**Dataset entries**
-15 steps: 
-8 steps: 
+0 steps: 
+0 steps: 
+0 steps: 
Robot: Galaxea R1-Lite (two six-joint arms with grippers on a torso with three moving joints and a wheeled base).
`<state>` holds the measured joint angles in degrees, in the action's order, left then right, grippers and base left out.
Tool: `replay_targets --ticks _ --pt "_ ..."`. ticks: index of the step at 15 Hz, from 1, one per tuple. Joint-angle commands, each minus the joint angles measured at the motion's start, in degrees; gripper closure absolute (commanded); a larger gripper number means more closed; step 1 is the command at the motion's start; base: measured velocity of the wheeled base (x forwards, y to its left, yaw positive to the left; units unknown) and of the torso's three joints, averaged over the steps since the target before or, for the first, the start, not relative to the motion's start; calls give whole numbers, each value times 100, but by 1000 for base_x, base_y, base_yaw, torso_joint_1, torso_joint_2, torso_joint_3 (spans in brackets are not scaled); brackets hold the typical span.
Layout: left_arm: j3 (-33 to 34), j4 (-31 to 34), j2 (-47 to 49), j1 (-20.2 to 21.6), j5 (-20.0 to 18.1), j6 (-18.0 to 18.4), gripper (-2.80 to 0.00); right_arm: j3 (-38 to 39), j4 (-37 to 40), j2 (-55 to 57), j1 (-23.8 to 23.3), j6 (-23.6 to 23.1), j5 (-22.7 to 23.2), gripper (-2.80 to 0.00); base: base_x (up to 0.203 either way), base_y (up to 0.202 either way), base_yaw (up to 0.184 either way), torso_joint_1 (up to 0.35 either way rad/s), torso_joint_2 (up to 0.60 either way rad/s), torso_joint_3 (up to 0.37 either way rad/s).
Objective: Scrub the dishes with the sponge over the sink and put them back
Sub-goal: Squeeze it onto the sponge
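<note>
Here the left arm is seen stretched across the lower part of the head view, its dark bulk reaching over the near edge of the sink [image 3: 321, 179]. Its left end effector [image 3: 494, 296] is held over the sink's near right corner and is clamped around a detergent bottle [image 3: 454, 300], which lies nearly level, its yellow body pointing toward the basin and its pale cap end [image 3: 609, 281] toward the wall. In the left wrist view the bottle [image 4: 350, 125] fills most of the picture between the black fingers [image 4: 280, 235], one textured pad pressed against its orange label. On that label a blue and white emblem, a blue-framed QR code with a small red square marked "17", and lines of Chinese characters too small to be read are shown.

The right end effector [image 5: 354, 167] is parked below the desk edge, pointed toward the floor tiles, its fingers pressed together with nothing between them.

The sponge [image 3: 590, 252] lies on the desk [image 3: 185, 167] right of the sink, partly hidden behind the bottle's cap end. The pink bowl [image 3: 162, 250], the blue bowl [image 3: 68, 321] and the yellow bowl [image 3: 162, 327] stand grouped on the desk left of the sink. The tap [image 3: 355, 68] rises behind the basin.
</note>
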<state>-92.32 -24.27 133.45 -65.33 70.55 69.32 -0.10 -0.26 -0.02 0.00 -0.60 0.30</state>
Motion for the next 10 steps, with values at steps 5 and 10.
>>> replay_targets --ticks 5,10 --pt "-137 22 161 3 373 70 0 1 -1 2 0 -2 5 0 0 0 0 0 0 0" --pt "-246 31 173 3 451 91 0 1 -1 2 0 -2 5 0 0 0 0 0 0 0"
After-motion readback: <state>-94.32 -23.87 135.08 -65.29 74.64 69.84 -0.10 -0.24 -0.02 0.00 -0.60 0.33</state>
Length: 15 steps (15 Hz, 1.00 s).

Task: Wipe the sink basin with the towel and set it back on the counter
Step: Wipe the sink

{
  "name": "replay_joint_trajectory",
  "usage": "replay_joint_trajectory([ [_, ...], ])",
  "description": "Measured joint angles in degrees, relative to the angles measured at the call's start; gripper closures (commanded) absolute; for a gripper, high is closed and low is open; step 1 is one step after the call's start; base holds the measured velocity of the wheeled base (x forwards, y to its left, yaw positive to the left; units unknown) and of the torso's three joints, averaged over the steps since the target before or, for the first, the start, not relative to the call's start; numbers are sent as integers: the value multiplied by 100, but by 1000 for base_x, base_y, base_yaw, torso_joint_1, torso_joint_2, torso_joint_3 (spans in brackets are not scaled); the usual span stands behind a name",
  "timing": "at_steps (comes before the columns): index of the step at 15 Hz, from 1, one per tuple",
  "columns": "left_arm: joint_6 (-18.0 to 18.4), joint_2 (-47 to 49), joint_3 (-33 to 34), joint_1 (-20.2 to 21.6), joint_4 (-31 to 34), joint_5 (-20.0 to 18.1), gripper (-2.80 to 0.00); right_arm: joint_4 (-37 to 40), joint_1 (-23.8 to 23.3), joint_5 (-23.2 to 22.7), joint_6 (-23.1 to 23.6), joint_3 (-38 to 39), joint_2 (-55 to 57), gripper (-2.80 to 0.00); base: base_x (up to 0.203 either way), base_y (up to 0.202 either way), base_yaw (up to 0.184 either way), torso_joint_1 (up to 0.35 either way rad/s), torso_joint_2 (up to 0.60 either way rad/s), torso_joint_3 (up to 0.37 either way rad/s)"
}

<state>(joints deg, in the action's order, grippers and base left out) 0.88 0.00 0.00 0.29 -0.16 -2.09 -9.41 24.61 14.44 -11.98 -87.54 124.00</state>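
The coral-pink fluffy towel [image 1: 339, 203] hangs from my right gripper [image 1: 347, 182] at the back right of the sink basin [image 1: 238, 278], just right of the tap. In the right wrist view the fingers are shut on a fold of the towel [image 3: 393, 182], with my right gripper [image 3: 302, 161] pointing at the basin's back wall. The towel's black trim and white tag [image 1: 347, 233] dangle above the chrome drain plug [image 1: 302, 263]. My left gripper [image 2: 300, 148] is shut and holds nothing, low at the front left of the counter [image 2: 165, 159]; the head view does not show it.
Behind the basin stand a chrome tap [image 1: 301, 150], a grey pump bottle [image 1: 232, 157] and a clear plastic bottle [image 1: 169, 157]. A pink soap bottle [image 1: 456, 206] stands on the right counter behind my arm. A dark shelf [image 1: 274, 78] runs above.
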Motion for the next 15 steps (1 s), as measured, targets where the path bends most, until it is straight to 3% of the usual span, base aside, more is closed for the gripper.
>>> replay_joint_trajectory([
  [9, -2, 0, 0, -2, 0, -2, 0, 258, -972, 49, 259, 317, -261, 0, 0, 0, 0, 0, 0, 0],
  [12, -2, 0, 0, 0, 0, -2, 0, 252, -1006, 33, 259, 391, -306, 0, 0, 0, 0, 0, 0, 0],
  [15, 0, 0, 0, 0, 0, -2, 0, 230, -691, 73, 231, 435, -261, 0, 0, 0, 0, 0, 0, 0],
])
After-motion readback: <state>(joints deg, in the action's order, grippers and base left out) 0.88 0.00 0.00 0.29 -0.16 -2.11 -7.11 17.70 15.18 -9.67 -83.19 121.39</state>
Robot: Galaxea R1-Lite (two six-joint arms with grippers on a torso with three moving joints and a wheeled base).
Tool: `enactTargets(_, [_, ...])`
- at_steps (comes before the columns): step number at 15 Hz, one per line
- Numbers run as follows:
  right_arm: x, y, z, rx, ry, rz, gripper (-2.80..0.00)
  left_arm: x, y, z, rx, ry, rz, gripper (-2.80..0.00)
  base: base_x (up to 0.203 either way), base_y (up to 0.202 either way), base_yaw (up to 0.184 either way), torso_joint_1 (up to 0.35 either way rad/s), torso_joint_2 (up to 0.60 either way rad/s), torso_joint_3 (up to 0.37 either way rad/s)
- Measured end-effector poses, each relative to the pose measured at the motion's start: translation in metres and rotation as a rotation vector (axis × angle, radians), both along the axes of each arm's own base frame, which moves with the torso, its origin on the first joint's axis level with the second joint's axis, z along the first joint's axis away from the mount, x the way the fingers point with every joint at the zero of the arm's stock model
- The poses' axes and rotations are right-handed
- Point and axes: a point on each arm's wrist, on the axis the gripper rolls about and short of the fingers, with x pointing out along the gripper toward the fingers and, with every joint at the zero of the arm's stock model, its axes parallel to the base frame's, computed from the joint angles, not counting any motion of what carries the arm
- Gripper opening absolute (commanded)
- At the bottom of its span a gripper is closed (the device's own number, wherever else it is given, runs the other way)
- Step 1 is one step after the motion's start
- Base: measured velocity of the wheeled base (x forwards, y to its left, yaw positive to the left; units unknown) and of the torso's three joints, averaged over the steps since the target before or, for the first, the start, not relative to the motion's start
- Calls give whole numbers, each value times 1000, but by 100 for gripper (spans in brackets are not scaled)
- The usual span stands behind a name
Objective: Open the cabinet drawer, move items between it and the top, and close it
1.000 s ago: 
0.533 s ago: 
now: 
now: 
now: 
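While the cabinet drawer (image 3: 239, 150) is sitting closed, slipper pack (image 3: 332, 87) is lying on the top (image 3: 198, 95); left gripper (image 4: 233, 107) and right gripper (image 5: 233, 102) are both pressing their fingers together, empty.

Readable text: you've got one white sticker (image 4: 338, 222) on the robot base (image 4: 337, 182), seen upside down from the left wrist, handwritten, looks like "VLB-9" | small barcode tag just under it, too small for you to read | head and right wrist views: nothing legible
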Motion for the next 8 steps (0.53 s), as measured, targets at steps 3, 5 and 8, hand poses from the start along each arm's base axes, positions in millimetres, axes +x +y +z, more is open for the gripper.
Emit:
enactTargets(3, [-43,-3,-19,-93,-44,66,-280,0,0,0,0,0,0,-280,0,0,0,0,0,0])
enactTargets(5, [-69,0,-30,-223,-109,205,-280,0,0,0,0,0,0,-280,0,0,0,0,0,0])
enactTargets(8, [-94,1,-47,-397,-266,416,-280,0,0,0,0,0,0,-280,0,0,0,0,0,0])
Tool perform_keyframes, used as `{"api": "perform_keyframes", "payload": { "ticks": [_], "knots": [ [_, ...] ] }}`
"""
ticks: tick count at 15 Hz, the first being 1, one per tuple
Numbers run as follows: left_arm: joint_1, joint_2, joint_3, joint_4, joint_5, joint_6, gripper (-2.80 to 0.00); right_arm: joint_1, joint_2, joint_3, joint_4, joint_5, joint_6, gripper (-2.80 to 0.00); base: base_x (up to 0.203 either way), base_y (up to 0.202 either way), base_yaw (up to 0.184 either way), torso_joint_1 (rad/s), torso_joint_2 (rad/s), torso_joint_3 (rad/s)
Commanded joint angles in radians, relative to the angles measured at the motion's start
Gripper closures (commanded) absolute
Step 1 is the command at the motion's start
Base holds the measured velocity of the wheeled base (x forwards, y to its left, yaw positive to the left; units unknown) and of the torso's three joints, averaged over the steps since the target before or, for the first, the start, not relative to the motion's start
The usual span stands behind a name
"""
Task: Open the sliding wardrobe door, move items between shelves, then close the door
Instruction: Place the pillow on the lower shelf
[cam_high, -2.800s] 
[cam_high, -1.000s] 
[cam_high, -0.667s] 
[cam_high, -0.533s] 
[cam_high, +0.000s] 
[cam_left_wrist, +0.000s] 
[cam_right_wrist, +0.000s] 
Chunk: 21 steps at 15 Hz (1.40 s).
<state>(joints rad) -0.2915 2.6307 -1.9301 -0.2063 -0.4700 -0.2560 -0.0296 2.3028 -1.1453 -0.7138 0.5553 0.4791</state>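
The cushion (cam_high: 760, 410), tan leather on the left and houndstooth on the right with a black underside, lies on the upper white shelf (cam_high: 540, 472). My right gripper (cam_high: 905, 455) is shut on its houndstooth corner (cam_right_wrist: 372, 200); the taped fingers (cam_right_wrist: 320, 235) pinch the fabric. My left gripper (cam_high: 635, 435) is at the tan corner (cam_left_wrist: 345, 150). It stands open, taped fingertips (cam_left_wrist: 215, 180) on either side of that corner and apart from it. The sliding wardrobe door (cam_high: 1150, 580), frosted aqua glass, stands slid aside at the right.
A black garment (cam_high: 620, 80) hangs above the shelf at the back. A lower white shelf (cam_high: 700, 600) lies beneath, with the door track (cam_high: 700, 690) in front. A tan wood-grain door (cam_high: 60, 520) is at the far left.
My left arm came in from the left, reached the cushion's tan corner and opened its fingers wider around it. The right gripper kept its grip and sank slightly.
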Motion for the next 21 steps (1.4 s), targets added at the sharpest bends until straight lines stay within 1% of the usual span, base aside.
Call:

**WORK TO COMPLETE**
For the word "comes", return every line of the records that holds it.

**COMPLETED EXERCISE**
  "timing": "at_steps (comes before the columns): index of the step at 15 Hz, from 1, one per tuple",
- at_steps (comes before the columns): step number at 15 Hz, one per line

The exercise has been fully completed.